Your assignment - Lines that contain "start" are to be copied from the material, every one of them.

── Exercise data

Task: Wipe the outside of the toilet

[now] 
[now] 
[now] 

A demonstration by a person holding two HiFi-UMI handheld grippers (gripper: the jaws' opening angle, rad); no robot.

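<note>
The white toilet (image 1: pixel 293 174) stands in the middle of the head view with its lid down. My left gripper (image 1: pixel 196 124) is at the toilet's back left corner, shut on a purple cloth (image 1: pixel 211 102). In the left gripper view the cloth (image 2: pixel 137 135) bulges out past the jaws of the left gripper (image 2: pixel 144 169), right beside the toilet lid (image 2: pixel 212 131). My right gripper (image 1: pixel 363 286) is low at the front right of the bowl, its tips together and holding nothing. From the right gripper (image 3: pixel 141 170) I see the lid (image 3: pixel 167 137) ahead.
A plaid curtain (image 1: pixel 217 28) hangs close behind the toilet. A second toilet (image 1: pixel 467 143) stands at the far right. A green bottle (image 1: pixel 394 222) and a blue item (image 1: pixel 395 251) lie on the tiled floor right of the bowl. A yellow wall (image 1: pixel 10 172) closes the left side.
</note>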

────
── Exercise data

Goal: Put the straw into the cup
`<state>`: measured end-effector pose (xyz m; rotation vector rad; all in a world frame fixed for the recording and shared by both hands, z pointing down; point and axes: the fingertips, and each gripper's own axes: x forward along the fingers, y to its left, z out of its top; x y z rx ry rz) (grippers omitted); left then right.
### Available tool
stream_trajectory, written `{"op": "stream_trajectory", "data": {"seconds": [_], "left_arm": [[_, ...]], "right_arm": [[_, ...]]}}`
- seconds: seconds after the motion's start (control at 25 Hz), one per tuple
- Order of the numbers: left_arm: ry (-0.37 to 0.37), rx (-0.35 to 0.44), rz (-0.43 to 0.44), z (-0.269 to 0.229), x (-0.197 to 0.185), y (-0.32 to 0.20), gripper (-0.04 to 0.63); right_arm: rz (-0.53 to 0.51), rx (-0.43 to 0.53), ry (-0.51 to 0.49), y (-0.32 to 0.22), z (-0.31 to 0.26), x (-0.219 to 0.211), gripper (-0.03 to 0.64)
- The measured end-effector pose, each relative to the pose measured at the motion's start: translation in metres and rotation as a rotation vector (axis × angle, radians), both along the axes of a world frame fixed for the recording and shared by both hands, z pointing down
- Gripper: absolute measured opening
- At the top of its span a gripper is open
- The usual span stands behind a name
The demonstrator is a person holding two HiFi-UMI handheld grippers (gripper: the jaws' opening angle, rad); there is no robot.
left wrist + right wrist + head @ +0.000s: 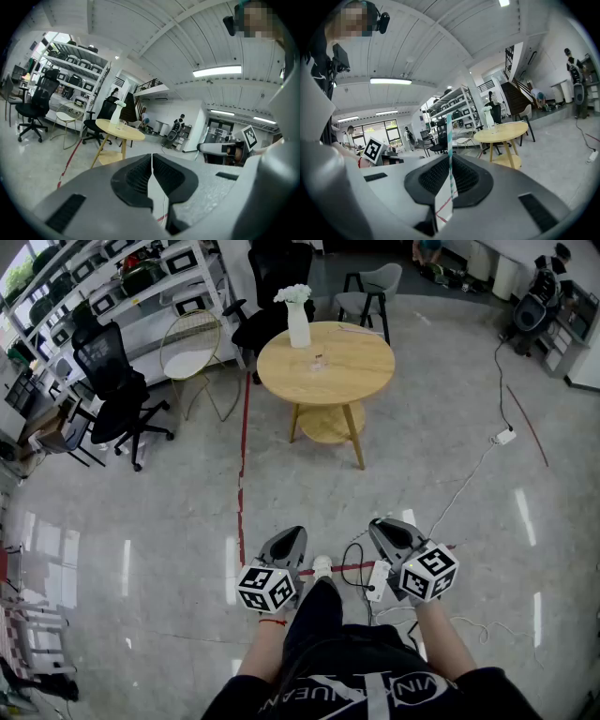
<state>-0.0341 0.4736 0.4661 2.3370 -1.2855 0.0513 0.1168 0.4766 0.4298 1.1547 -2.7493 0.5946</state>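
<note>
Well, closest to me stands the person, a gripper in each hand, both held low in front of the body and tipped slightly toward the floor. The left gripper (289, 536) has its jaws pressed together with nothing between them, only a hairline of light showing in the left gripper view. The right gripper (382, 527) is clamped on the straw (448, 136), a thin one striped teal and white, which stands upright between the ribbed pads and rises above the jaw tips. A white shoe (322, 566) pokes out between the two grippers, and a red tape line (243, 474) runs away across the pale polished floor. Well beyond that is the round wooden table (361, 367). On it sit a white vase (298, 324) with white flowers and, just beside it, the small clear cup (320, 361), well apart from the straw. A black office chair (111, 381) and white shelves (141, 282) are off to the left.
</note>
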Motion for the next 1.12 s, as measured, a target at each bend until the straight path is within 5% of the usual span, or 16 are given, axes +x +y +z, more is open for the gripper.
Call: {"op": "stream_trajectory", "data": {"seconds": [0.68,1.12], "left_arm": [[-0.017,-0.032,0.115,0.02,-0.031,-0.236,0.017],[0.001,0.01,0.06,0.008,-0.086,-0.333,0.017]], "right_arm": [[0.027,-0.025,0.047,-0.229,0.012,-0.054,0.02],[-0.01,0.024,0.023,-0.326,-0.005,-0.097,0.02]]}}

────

Answer space -
- seconds: seconds after the motion's start (control at 25 Hz), one per tuple
- The measured end-effector pose, each relative to the pose measured at the motion's start: translation in metres and rotation as a rotation vector (axis × angle, radians), both along the axes of a world frame fixed for the recording and shared by both hands, z pointing down

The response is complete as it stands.